Collect all lines from the records below that include the word "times".

Dataset extract ▸
--------------------------------------------------
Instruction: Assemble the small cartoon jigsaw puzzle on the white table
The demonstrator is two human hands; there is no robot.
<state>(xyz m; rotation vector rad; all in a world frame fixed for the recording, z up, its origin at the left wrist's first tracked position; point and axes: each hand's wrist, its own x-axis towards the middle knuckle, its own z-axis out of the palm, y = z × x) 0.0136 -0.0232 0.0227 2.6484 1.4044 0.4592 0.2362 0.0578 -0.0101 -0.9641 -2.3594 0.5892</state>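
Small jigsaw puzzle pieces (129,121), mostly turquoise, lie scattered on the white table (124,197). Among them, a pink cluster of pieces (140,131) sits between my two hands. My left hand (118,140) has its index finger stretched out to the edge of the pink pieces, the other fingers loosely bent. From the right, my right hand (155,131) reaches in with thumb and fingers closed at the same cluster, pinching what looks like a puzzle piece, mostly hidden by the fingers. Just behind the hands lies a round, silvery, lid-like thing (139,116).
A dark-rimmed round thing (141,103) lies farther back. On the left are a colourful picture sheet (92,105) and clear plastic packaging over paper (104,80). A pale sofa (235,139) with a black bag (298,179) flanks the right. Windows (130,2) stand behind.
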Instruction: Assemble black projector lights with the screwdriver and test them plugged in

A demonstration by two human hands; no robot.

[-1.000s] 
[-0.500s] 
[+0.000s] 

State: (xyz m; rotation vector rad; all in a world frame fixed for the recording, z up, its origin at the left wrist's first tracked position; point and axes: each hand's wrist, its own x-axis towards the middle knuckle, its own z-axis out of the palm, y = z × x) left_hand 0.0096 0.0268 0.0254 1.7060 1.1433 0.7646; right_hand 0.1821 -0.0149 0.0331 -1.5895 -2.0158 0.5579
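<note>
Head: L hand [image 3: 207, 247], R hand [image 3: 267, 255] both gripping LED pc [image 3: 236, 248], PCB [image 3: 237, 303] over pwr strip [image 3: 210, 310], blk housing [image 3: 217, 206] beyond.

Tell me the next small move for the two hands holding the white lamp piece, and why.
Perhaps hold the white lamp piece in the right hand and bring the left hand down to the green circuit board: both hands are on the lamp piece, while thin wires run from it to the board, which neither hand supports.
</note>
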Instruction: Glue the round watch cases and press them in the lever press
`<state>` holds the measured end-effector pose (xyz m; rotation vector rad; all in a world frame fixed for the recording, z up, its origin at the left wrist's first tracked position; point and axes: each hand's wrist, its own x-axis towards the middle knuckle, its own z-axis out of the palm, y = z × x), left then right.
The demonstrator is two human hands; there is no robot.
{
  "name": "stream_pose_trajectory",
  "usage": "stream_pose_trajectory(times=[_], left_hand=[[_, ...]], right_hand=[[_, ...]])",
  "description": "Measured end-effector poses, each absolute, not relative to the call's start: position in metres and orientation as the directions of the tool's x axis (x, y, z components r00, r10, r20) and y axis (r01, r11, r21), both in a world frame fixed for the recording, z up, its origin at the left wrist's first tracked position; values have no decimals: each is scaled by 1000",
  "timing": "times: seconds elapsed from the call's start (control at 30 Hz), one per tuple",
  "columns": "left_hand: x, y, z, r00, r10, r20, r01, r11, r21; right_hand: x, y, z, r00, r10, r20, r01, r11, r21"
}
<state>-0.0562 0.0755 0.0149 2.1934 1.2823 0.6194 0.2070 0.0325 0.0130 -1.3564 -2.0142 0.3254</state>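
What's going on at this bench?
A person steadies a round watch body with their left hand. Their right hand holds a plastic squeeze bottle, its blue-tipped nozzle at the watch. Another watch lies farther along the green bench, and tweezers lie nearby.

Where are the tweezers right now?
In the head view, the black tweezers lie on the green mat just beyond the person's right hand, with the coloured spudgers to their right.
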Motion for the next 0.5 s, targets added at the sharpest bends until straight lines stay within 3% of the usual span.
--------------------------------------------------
Task solution ▸
  "usage": "stream_pose_trajectory(times=[_], left_hand=[[_, ...]], right_hand=[[_, ...]])",
  "timing": "times: seconds elapsed from the call's start (control at 30 Hz), one per tuple",

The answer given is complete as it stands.